Я проснулась через несколько часов. Прежде чем будить Лейфа, покормила животных и доверху загрузила сумки едой, которую нам предстояло есть во время нашего бессонного бдения в больнице. К восьми часам мы уже были на пути в Дулут, в машине нашей матери, которую вел брат. Мы ехали слишком быстро, и песня The Joshua Tree группы U2
[9] грохотала в колонках. Мы упорно слушали музыку, ничего не говоря, и низкое солнце вспыхивало яркими прорезями в снегу по обе стороны дороги.
Добравшись до маминой палаты в больнице, мы увидели на закрытой двери объявление: нам велено было сначала зайти в комнату медсестер. Такого прежде не бывало, но я подумала, что это просто какое-то процедурное нововведение. Когда мы шли по коридору, одна из медсестер подошла к нам и, прежде чем я успела вымолвить хоть слово, заговорила:
– Мы держим у нее на глазах лед. Она хотела пожертвовать нуждающимся свою роговицу, так что нам нужно продолжать держать лед…
– Что?! – воскликнула я с такой силой, что она вздрогнула.
Я не стала ждать ответа и метнулась в палату матери, брат бежал за мной по пятам. Когда я распахнула дверь, Эдди поднялся и пошел к нам с распростертыми руками, но я увернулась и бросилась к маме. Ее руки лежали по бокам, как восковые, испещренные желтым, и белым, и черным, и синим. Иглы и трубки уже убрали. Ее глаза были накрыты двумя хирургическими перчатками, набитыми льдом, их растопыренные толстые пальцы по-клоунски покрывали ее лицо. Когда я схватила ее за плечи, перчатки соскользнули. Попрыгали по кровати и свалились на пол.
Я завыла – и выла, и выла, тыкаясь лицом в ее тело, как животное. Она умерла час назад. Руки и ноги уже остыли, но в животе еще оставался островок тепла. Я прижалась к нему лицом и снова завыла.

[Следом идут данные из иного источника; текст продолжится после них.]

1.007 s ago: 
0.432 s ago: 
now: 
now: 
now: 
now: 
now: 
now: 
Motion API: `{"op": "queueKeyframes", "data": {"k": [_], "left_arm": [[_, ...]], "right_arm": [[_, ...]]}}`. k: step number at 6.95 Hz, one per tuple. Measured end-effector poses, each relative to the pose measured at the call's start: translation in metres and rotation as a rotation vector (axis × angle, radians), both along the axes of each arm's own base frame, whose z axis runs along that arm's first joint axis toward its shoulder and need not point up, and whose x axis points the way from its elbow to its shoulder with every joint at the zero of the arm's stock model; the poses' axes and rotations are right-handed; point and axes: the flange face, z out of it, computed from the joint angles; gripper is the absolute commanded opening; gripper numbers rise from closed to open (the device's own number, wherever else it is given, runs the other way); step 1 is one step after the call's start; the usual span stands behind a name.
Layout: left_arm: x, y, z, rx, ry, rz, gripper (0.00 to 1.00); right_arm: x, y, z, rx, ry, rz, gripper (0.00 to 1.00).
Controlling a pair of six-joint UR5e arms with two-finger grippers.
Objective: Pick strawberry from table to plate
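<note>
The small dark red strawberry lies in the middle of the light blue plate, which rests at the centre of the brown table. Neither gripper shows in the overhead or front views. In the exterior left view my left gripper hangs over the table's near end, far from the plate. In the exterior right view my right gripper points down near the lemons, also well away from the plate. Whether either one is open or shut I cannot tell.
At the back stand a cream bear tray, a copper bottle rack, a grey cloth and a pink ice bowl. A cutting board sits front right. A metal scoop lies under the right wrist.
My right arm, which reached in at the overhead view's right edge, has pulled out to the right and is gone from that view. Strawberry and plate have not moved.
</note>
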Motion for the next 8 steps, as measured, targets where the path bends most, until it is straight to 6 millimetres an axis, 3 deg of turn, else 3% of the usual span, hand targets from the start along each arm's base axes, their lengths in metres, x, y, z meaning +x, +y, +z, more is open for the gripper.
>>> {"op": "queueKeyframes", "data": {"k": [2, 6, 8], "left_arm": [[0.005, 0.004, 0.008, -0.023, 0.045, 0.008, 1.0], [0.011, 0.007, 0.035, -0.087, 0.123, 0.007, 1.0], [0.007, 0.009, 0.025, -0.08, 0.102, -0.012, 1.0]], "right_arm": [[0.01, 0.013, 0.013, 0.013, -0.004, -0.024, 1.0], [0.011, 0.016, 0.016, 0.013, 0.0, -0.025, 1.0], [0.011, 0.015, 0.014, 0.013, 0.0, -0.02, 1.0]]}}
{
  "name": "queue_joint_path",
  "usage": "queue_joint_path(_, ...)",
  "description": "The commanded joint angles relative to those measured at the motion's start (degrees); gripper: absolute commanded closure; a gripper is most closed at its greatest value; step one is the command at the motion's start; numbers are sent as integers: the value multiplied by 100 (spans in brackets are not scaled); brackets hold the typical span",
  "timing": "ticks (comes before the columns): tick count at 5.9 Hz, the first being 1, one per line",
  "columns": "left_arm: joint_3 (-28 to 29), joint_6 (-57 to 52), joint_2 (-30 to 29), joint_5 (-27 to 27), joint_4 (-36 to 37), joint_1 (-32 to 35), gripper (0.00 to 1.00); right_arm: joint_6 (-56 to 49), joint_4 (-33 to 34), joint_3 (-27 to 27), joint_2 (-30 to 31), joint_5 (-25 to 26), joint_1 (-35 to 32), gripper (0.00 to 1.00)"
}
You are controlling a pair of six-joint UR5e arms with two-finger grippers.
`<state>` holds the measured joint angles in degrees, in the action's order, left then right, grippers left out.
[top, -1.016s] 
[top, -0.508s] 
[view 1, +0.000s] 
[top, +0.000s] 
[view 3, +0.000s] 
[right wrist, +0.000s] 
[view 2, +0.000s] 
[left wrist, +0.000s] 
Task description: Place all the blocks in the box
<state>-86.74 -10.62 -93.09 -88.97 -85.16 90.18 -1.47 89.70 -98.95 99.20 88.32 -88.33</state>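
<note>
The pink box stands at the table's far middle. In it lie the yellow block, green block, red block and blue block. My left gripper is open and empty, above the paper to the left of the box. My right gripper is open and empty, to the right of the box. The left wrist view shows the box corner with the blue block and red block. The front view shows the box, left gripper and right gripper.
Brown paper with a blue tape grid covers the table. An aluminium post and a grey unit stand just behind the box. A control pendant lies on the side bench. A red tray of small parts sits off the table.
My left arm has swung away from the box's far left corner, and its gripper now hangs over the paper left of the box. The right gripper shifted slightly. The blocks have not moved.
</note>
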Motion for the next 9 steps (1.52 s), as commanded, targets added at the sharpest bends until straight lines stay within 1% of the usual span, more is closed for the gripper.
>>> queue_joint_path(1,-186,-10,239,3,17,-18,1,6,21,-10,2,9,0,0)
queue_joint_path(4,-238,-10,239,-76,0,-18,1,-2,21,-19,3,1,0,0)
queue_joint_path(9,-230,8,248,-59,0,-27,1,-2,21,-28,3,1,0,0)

Она снилась мне непрерывно. В сновидениях я всегда была рядом с ней, когда она умирала. Именно я должна была убить ее. Снова, и снова, и снова. Она велела мне сделать это, и всякий раз я падала перед ней на колени и рыдала, умоляя ее не заставлять меня. Но она не собиралась сжалиться надо мной, и всякий раз, как хорошая дочка, я в конечном счете подчинялась. Я привязывала ее к дереву в нашем саду и обливала бензином, а затем поджигала. Я заставляла ее бежать по проселочной дороге, которая проходила мимо нашего дома, и сбивала грузовиком. Я стаскивала ее тело, зацепившееся за металлический выступ под днищем грузовика, а потом снова и снова переезжала его колесами. В этих снах не было ничего сюрреалистичного. Они казались унылыми и обыденными. Это были документальные фильмы, снятые моим подсознанием, и ощущение от них было таким же реальным, как сама жизнь. Мой грузовик был на самом деле моим грузовиком. Наш сад действительно был настоящим нашим садом. Миниатюрная бейсбольная бита стояла в нашем чулане среди зонтиков.
От этих сновидений я просыпалась не с плачем. Я просыпалась с воплем. Пол хватал меня и держал в объятиях, пока я не успокаивалась. Он смачивал холодной водой кухонное полотенце и клал мне его на лоб. Но эти влажные полотенца не могли стереть сновидений о моей матери.
Ничто не могло их стереть. И ничто не сотрет. Ничто не сможет вернуть мою маму назад, не сможет заставить меня примириться с ее уходом.
Ничто не сможет вернуть меня к ней в тот момент, когда она умерла. Это сломало меня. Это разорвало меня на части. Это полностью сокрушило меня.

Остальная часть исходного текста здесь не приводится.